Take the data below and repeat it exactly.

————————

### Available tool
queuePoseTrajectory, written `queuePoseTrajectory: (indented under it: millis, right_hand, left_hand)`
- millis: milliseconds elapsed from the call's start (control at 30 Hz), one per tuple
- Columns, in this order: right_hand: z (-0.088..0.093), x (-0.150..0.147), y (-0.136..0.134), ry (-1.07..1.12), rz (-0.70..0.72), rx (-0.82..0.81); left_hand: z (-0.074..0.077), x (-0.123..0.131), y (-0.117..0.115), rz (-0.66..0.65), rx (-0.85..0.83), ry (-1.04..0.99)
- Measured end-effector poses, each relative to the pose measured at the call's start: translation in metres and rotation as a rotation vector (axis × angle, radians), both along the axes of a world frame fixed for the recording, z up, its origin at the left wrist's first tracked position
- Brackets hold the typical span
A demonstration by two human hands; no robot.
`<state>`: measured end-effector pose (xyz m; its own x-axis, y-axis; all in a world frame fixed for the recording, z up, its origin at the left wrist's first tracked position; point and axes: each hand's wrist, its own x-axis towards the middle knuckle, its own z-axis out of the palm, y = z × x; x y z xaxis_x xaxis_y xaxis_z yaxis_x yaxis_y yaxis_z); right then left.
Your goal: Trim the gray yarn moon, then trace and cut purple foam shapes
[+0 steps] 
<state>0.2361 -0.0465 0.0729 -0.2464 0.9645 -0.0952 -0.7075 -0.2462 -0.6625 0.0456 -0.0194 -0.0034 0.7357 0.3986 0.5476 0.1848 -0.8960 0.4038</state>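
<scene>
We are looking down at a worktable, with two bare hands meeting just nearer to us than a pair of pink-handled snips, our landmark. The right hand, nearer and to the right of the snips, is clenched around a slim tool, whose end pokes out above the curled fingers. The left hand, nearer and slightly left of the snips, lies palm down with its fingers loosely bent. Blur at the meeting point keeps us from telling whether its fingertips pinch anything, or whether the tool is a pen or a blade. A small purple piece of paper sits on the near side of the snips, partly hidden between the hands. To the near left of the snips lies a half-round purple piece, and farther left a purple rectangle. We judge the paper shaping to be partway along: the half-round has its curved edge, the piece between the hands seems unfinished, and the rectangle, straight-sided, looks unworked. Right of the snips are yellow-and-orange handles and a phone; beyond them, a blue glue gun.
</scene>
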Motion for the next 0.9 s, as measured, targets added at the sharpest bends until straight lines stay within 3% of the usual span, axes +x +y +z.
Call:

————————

▶ Written reply:
### Available tool
queuePoseTrajectory, written `queuePoseTrajectory: (indented under it: millis, right_hand, left_hand)`
- millis: milliseconds elapsed from the call's start (control at 30 Hz), one per tuple
- Columns, in this order: right_hand: z (-0.088..0.093), x (-0.150..0.147), y (-0.136..0.134), ry (-1.07..1.12), rz (-0.70..0.72), rx (-0.82..0.81); left_hand: z (-0.074..0.077), x (-0.123..0.131), y (-0.117..0.115), rz (-0.66..0.65), rx (-0.85..0.83), ry (-1.04..0.99)
- Measured end-effector poses, each relative to the pose measured at the call's start: translation in metres and rotation as a rotation vector (axis × angle, radians), both along the axes of a world frame fixed for the recording, z up, its origin at the left wrist's first tracked position
- Brackets hold the typical span
A demonstration by two human hands; no robot.
`<state>`: measured end-effector pose (xyz m; its own x-axis, y-axis; all in a world frame fixed for the recording, z up, its origin at the left wrist's first tracked position; point and axes: each hand's wrist, its own x-axis towards the middle knuckle, its own z-axis out of the palm, y = z × x; x y z xaxis_x xaxis_y xaxis_z yaxis_x yaxis_y yaxis_z); right then left.
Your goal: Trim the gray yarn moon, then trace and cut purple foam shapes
[+0 steps] 
<state>0.2361 -0.0465 0.0729 -0.2464 0.9645 -0.0952 -0.7075 -0.2462 -0.6625 0.0456 -0.0194 -0.0034 0.7357 0.3986 0.5476 0.1848 -0.8960 0.4038</state>
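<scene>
We are looking down at a worktable, with two bare hands meeting just nearer to us than a pair of pink-handled snips, our landmark. The right hand, nearer and to the right of the snips, is clenched around a slim tool, whose end pokes out above the curled fingers. The left hand, nearer and slightly left of the snips, lies palm down with its fingers loosely bent. Blur at the meeting point keeps us from telling whether its fingertips pinch anything, or whether the tool is a pen or a blade. A small purple piece of paper sits on the near side of the snips, partly hidden between the hands. To the near left of the snips lies a half-round purple piece, and farther left a purple rectangle. We judge the paper shaping to be partway along: the half-round has its curved edge, the piece between the hands seems unfinished, and the rectangle, straight-sided, looks unworked. Right of the snips are yellow-and-orange handles and a phone; beyond them, a blue glue gun.
</scene>
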Motion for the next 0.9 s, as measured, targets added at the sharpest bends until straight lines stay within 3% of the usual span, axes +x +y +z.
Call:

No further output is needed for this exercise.